Exercise prompt:
Look through the material and copy each line holding "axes".

Recorded data below:

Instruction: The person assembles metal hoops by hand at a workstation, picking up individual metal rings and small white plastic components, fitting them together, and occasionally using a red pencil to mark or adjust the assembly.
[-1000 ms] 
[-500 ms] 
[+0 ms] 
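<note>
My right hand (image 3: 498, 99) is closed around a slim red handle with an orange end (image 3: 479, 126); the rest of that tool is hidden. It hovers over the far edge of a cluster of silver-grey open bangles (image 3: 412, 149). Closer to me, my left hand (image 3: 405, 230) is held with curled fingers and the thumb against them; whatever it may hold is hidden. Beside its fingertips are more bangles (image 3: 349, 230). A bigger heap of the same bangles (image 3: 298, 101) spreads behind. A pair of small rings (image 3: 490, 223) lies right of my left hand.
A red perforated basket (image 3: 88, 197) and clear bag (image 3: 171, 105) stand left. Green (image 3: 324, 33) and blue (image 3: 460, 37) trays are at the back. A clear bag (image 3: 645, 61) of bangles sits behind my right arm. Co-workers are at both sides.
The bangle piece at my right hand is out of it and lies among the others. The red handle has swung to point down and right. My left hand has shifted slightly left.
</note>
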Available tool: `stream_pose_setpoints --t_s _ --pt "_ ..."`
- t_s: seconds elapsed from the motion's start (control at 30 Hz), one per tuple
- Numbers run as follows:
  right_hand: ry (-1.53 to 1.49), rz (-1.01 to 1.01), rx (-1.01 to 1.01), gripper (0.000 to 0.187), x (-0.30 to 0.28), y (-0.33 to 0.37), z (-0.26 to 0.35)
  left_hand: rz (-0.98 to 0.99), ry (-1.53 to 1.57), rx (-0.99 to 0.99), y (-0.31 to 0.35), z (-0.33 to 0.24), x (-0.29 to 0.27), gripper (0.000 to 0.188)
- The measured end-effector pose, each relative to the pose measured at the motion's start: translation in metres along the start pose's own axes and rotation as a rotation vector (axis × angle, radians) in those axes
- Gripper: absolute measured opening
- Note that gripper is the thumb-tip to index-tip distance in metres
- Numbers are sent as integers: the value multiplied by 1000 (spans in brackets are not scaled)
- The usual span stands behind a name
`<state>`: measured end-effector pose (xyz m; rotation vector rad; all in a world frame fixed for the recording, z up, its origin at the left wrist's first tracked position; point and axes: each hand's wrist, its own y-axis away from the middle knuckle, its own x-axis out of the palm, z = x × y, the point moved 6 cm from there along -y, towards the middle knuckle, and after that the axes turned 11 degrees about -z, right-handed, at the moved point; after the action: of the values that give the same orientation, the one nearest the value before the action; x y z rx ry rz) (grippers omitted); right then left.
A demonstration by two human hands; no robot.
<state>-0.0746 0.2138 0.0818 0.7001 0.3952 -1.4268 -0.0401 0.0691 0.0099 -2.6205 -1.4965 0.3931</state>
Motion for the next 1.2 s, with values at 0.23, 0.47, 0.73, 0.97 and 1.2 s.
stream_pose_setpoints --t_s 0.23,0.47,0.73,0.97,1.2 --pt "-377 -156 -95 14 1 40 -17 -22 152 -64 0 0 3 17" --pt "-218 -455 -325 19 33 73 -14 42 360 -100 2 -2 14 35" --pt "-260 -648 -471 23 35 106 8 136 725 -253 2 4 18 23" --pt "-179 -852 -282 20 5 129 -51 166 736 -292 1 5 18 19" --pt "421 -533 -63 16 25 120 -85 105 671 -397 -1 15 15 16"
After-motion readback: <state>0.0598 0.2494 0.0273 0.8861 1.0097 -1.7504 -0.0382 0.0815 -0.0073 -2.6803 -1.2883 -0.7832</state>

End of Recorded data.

Written answer:
- The measured end-effector pose, each relative to the pose measured at the motion's start: translation in metres along the start pose's own axes and rotation as a rotation vector (axis × angle, radians) in those axes
`<state>`: measured end-effector pose (xyz m; rotation vector rad; all in a world frame fixed for the recording, z up, its origin at the left wrist's first tracked position; point and axes: each hand's wrist, its own y-axis away from the middle knuckle, its own x-axis out of the palm, z = x × y, the point moved 6 cm from there along -y, towards the middle knuckle, and after that the axes turned 11 degrees about -z, right-handed, at the moved point; after the action: of the values that give the same orientation, the one nearest the value before the action; x y z rx ry rz) (grippers omitted); right then left.

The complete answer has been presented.